Before it had smelled kind of rank, but now it really stunk.
“Yeah, well, I’m impressed. No wonder they wiped them out. Come on, let’s get upwind,” he said.
Behind them, the thirty-foot-long RV Tyrone’s dad had borrowed from an admiral he knew was parked at the gas pumps, sucking up fuel. The thing would hold like fifty or sixty gallons in the tank, and it needed it, because it got only eight or ten miles to the gallon. On a round trip that was probably going to run almost six thousand miles, the RV was going to drink a lot of gasoline. Even with the new clean-burn technology and the solar-assist panels, the RV was a big old tank, big as a bus, and it lumbered along like a dinosaur. Of course, it was huge on the inside. There was a bedroom in the back with a queen-sized bed, where his mom and dad slept. A bathroom with a shower and toilet and sink, lots of closet space, and even a tiny bedroom up front that pulled out from one side of the main body like a drawer when they were stopped. Nadine slept in that little room behind one of those plastic accordion doors. Plus there was a dining area with a table, a kitchen with a stove, fridge, sink, microwave oven, and a pretty good-sized TV set and computer, with an automatic track-and-lock sat dish on the roof that caught narrowcast audio-vid, and telecom signals. You could sit there and eat a bowl of H?agen-Dazs pineapple-coconut ice cream and watch entcom stuff, or log onto the net, all while your dad was driving down the interstate at sixty. Pretty amazing. A lot more fun than being cooped up in the back of the family Dodge. Although being cooped up hip-to-hip with Nadine wouldn’t be so bad. She wasn’t gorgeous, but she was smart, athletic, and definitely female.
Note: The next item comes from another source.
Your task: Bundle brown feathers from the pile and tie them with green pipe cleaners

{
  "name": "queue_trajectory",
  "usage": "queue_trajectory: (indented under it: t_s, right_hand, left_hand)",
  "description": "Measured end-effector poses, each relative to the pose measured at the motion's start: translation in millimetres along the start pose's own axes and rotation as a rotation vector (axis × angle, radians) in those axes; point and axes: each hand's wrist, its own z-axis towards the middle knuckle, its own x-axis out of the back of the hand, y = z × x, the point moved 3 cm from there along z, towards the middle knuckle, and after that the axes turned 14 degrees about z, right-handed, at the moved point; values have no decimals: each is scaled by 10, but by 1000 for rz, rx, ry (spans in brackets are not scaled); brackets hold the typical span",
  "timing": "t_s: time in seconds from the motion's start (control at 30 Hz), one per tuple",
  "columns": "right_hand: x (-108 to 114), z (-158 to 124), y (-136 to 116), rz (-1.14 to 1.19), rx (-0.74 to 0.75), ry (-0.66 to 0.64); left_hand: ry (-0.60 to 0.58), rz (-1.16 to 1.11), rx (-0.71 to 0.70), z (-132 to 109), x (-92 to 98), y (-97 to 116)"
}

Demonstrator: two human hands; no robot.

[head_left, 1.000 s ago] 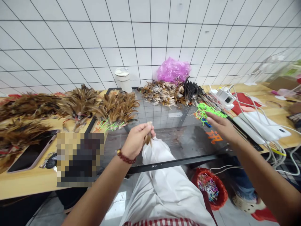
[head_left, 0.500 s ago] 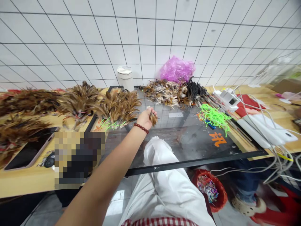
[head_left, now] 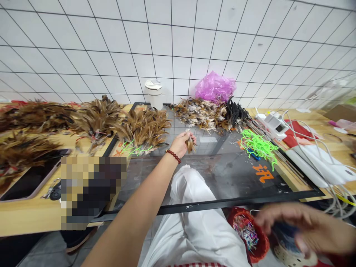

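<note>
Over the dark glass panel (head_left: 222,174), my left hand (head_left: 179,144) with a beaded bracelet is closed on a small bunch of brown feathers (head_left: 190,146). Their tips hang down past the fingers. My right hand (head_left: 294,222) is at the lower right, in front of the panel's edge, blurred by motion. Its fingers are stretched out with the thumb apart, and I see nothing in it. A pile of brown feathers (head_left: 146,128) with green ties lies left of my left hand. Behind it are mixed pale and brown feathers (head_left: 198,113) and black feathers (head_left: 236,113).
Bright green cords (head_left: 257,142) lie on the panel's right side, near white devices (head_left: 275,124) and tangled cables. A lidded white cup (head_left: 154,94) and purple plastic bag (head_left: 215,87) stand by the wall. A phone (head_left: 33,176) lies left. A red bin (head_left: 261,244) with scraps is below.
My right hand has come into view at the lower right. The view has shifted slightly left; my left hand still holds the feathers over the panel.
</note>
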Motion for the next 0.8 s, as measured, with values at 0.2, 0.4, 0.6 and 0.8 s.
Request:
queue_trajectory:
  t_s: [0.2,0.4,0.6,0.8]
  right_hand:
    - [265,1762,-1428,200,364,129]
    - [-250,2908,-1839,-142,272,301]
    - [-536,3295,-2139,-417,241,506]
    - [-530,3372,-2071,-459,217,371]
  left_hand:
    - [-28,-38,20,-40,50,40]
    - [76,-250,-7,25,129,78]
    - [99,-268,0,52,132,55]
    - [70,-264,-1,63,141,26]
There was a couch behind the passenger seat that pulled out into a bed, and that was where Tyrone slept. He’d gotten used to it after the days on the road, and it was almost as comfortable as his bed at home. His dad had said it ought to be, since the RV had cost the admiral as much as they’d paid for their house.
He saw his mom and dad coming back from the direction of the truck stop. They had a couple of big paper bags and a cardboard carrier of soft drinks. This was a treat, since Mom usually cooked in the RV.
“There’s a place to park around the side of the buffalo pen,” his dad said. “We can eat and watch the buffalo roam.” He rattled the bags.
“Flawless,” Tyrone said. “As long as it’s not downwind.”
The fries were good, the onion rings really good, and the burgers had a kind of smoky, odd flavor. Not bad, but different. Tyrone swallowed a bite of the burger and said, “They cook burgers kinda differently out here.”
His father smiled. “It’s not how they cook them, it’s what they make them out of.”
Tyrone looked at him. “Huh?”
His father pointed out the window over the table and grinned real big.
Tyrone looked at the buffalo. He looked at his burger.
Ah...
Both Nadines laughed.
All of a sudden Tyrone wasn’t that hungry. Then again, he was going to eat this burger, and he would do it if it killed him. No way was he going to let his dad get this one, no ... way.
He smiled, took a big bite, and smiled again, mouth full. “Good. I love it.”